Batz loved to travel down the Thruway and watch SU play at the Carrier Dome - and maybe make a quick stop to Turning Stone Casino afterward. He loved roulette and talked often about his success, playing the numbers of his favorite Yankees (his idol was No. 7, Mickey Mantle).
He loved going to McCartney concerts. I was in line at an October 2005 show in Toronto when I looked over and saw Batz all by himself. He had made the three-hour trip hoping to purchase a ticket to the soldout concert from a scalper.
"You get tickets a lot cheaper once the scalpers get nervous,'' he told me.
It often worked, but not
on this night. Batz was shut out and drove home.
He loved going to high school basketball games.
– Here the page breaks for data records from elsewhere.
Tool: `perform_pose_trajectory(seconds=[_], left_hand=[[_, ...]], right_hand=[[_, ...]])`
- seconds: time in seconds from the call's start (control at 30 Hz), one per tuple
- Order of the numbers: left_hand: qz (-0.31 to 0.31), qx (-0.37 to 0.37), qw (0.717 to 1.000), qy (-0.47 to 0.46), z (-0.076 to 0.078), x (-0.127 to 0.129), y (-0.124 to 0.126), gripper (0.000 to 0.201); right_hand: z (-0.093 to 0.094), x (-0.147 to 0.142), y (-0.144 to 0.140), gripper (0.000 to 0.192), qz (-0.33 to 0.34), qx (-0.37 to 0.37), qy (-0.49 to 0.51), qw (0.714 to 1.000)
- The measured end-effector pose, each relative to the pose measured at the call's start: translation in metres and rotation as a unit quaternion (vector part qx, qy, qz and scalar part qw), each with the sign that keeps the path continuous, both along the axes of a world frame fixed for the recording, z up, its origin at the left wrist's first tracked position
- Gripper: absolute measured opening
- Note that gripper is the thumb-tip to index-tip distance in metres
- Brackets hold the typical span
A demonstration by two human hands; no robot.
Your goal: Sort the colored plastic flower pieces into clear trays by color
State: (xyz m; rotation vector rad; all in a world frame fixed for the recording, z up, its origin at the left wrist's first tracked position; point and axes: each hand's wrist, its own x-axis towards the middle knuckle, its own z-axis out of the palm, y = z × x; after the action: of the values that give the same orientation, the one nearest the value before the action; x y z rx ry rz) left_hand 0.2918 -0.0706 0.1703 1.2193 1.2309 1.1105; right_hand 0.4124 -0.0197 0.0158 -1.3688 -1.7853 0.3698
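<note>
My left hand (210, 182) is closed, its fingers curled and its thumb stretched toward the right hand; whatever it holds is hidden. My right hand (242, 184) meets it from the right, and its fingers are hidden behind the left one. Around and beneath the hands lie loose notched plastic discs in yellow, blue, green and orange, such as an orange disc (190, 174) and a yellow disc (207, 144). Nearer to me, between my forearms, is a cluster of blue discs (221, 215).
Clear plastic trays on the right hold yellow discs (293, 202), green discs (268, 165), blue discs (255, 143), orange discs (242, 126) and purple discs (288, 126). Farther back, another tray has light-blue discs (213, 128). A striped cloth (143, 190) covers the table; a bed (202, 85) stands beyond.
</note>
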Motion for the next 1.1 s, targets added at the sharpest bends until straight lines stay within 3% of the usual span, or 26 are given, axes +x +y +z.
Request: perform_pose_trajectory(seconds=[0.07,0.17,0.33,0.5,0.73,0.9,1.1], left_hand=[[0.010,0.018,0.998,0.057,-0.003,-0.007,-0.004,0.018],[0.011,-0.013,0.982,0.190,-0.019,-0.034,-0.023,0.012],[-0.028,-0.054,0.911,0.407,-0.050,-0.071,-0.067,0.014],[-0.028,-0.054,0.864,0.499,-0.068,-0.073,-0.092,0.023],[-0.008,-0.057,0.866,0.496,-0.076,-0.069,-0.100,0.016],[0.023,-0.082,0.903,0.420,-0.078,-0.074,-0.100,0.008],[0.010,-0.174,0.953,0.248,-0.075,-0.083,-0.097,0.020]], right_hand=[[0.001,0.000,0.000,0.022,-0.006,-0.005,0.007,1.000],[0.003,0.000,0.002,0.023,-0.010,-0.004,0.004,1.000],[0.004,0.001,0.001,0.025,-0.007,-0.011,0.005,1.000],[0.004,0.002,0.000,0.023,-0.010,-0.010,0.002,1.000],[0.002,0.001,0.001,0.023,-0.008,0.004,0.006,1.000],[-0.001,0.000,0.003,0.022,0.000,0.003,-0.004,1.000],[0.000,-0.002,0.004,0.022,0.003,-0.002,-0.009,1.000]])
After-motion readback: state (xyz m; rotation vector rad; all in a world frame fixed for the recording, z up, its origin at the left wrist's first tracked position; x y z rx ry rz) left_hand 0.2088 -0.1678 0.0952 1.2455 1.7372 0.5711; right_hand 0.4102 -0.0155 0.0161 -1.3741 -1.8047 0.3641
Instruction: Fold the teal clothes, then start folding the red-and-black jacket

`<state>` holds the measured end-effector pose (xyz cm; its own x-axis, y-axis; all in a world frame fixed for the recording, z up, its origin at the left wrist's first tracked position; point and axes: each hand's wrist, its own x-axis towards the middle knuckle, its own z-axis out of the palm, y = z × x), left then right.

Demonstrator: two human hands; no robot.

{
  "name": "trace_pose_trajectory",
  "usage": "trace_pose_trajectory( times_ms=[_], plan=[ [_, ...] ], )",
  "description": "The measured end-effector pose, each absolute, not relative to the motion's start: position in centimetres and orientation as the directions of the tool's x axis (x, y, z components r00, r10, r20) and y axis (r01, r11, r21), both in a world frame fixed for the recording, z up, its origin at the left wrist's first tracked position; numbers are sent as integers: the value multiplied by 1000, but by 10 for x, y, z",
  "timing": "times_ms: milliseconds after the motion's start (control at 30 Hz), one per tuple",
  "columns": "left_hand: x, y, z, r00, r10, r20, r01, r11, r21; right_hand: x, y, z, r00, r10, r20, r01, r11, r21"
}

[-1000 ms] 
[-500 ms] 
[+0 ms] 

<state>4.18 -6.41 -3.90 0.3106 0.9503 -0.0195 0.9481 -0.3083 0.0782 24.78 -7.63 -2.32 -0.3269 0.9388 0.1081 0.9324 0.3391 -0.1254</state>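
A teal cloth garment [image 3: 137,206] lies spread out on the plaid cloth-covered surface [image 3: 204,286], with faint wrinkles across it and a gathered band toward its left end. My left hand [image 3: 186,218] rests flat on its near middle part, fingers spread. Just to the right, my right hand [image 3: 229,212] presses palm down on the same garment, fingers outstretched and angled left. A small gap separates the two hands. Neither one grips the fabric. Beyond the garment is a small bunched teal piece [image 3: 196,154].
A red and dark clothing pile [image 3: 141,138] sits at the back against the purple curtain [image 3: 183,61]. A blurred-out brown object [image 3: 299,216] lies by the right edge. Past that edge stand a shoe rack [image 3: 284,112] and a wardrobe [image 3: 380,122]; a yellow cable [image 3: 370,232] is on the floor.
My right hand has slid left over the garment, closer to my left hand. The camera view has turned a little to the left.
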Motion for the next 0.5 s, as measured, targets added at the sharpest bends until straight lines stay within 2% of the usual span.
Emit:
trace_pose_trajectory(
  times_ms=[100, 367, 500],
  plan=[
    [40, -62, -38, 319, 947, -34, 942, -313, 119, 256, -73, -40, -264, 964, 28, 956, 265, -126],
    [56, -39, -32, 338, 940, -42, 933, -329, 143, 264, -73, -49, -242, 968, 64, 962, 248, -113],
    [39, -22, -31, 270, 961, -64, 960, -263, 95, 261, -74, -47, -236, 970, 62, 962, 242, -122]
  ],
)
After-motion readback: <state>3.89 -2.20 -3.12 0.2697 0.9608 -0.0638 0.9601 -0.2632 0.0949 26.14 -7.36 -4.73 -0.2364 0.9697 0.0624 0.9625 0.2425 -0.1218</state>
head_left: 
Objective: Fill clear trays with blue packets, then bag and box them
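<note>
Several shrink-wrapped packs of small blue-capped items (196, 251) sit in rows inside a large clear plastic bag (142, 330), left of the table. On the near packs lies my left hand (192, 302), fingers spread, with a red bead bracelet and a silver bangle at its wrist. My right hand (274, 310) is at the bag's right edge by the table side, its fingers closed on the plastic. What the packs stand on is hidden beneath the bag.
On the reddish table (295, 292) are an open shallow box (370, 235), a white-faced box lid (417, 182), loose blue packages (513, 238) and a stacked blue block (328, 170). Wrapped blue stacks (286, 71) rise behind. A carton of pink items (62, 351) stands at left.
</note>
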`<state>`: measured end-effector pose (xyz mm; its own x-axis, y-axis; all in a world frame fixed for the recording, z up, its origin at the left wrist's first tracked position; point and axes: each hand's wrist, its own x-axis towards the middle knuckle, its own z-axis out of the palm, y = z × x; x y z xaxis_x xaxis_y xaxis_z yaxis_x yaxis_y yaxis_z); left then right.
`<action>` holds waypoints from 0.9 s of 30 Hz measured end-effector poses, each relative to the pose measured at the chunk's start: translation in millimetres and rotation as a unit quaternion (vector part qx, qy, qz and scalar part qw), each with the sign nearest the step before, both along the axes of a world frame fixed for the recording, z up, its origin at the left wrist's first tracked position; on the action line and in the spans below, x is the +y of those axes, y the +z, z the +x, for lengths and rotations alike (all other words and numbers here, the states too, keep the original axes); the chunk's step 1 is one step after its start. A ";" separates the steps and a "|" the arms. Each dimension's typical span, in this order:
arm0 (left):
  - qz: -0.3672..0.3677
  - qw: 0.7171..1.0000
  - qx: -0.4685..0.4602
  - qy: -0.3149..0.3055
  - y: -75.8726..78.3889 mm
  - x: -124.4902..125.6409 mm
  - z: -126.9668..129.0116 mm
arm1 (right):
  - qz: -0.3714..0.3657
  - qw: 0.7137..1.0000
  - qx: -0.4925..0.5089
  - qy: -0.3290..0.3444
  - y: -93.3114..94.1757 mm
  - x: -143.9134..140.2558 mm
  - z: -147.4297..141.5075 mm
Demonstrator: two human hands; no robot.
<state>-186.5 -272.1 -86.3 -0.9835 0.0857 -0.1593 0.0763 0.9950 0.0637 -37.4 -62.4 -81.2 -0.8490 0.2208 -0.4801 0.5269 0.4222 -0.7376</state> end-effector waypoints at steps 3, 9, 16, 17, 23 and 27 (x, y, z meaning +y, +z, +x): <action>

Batz could tell you something about every player named to the All-Greater Rochester teams over the decades, though he always preferred to call it the "Super 15" (it was the Times-Union's version, and Batz was, like me, a devout T-U guy).
And he loved collecting sports memorabilia. He was at Frontier Field just days before his stroke, getting an autograph from Hall of Famer Harmon Killebrew. Batz had a bat with dozens of signatures from Hall of Famers. I can't remember if he ever got a Pete Rose signature or not, but I used to joke with him that the bat wouldn't be an all "Hall of Fame" bat if Rose never got into Cooperstown.
Batz left the paper in
May 2007, not because he wanted to but because of his health. He seemed so relaxed whenever I saw him after that. He was eating better - he had discovered low-fat ice cream - and had lost weight. He loved being involved in the Irondequoit basketball program and being out of the stressful grind of running the sports department.
The last time I saw him was in February, at a party for former assistant sports editor Jim Castor. A large group of colleagues and former colleagues formed, and we told the same stories we had told dozens of times before. At one point, I left to see my wife in another room. A few minutes later, I was summoned by someone who said "Batz wants you tell tell the answering machine story."
So I did. And he laughed that hearty laugh of his.
He left the party at around 10 that Sunday night and gave me a big hug.
"We all need to see more of each other,'' he said.
"You're right," I replied.
"I mean it,'' he said.
I knew that he did. It's tough to be buddies with your boss, and we never were. But I believe all of us writers considered Batz a friend.
We lost our friend
on Wednesday. A woman - strong, courageous Pam - lost her husband. Five children lost their dad. A little boy lost his grandpa.
It's all so sad. Batz was full of life, and since leaving the paper he had enjoyed so much with Pam and the kids. Going to Yankees games was a regular treat.
I realize this blog has nothing to do with baseball, but if you've read it this far, you've learned about our man behind the scenes in sports.
Life is short. We all want to grow old. Nothing is guaranteed.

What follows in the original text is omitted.